Takeshi Kovacs is a former member of the Envoy Corps, peacemakers (in that they will make you be peaceful) of the UN Protectorate, the decidedly tyrannical ruling body of Earth and all the rest of her interstellar colonies. The Envoys kick ass. Everybody is scared of them, even the Protectorate itself, and they should know.
So having, ahem, left the Envoys, Kovacs is basically the 26th century equivalent of a private dick, and Altered Carbon is more than a little reminiscent of hardboiled noir. Everything, from Kovacs’s ambiguous relationship with the police to his visits to the home of his rich client, screams ’Raymond Chandler!' at you right from the start.
This is a good thing.
Kovacs’s stored mind has been transmitted light years from his home world following his traumatic death back to Earth and, sleeved in a new body at the whim of a very rich man who killed himself last week, with his last 24 hours of memories lost, he wants to know why. Unfortunately, the immortal and immoral super-rich detest Kovacs’ intrusion into their extended lives, the police hate his employer’s evasive lawyers, the underworld hates everyone and the rest of the planet simply have their own problems.

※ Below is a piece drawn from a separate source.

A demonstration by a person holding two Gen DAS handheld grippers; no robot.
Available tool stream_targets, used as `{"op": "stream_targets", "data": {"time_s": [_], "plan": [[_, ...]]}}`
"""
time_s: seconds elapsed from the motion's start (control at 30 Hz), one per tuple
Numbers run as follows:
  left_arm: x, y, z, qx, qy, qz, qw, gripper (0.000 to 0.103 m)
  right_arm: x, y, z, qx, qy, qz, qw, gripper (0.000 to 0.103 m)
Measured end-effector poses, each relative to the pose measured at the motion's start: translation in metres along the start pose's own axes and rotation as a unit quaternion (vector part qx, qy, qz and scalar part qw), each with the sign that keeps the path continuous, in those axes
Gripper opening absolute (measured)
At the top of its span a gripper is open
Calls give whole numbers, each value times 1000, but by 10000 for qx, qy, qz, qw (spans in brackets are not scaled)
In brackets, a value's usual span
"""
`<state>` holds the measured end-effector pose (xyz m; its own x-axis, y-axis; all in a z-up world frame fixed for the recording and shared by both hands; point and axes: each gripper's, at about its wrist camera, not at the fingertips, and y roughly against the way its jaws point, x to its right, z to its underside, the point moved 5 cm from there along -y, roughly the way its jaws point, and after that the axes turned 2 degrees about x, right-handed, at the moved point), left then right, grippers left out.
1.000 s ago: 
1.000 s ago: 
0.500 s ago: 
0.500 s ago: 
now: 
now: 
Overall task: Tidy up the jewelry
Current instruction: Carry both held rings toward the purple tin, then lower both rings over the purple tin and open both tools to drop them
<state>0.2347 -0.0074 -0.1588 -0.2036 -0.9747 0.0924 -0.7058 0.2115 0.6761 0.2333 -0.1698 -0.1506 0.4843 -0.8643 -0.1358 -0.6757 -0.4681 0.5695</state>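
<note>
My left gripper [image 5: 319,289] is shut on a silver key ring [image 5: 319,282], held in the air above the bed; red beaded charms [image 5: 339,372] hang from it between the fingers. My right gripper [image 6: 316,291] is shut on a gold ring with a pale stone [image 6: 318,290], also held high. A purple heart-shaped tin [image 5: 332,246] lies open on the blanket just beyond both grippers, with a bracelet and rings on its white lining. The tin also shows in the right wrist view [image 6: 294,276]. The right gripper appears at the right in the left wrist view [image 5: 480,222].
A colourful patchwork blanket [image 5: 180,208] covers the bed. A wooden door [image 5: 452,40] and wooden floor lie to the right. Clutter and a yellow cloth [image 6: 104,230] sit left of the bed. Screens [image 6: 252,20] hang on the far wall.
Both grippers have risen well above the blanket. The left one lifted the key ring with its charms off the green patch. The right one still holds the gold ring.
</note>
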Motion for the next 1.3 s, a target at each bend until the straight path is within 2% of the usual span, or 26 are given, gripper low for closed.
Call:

Altered Carbon is remarkably violent; I have no idea what the final body count might be, but I know that it’s high. However, the violence, even the worst of it, works within the novel, alternately raising the hackles and gladdening the heart as you read, and illustrating the cheapness of life in a milieu where almost everybody backs up their consciousness and those who can afford it are ‘sleeved’ in a new body upon death (or merely boredom, if you’re rich).

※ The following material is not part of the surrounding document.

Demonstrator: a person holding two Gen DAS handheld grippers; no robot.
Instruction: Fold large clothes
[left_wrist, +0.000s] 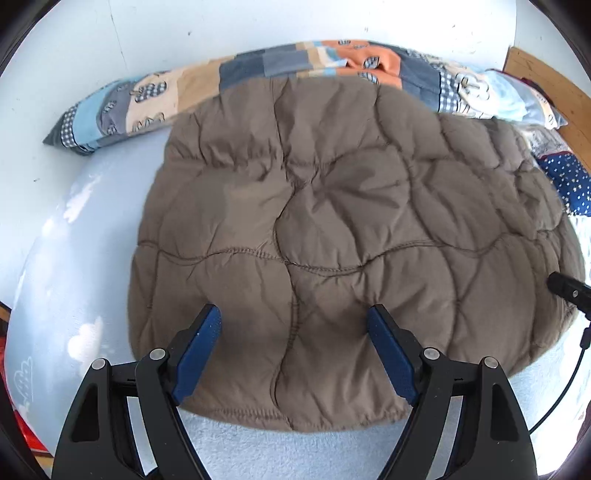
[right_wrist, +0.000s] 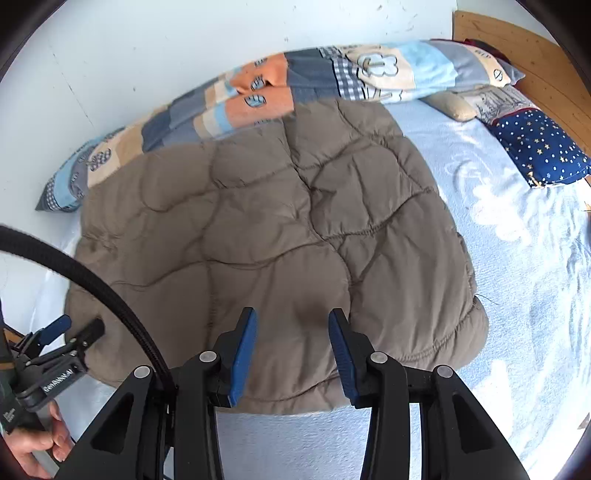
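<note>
Brown quilted jacket (left_wrist: 332, 229) lay folded on bed (left_wrist: 74, 258). Left gripper (left_wrist: 295, 350) and right gripper (right_wrist: 291, 350) both spread wide, empty. Risk: puffy padding springing back, slick fabric slipping from shallow pinch.

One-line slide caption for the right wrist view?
Open right gripper hovers over folded brown quilted jacket on a light-blue bed.

Bright daylight in both my views; sun patches glare on the pale blue sheet (right_wrist: 517, 229), washing out its texture; soft shadows under my tongs on the brown quilted jacket (left_wrist: 332, 221); heavy fisheye bending and black vignette at corners; jacket's far edge slightly motion-blurred in left view.
</note>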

There are big guns, hard drugss AIs based on Jimi Hendrix, Martians and some of the sexiest, nastiest technology since Neuromancer, all set against a galactic background of paranoia and fear.
This is what Alastair Reynolds’ Chasm City should have been but fell short of - a ceaseless, permanently off-balance sprint through an all-too-grimly-familiar future where miraculous technologies are degraded through everyday use and abuse.
There are occasional throwaway mentions of background details here that beg entire novels on their own; ubiquitous pieces of history dismissed in single lines that had my nose twitching, scenting something far bigger lurking, hidden under the surface. If Richard Morgan can use these to even come close to repeating the harsh triumph of Altered Carbon in his next novel then I would suggest we have another bona fide UK sf triumph on our hands.
Go and get yourself a copy of Altered Carbon now, if only to forestall other people telling you how much you need to read this book.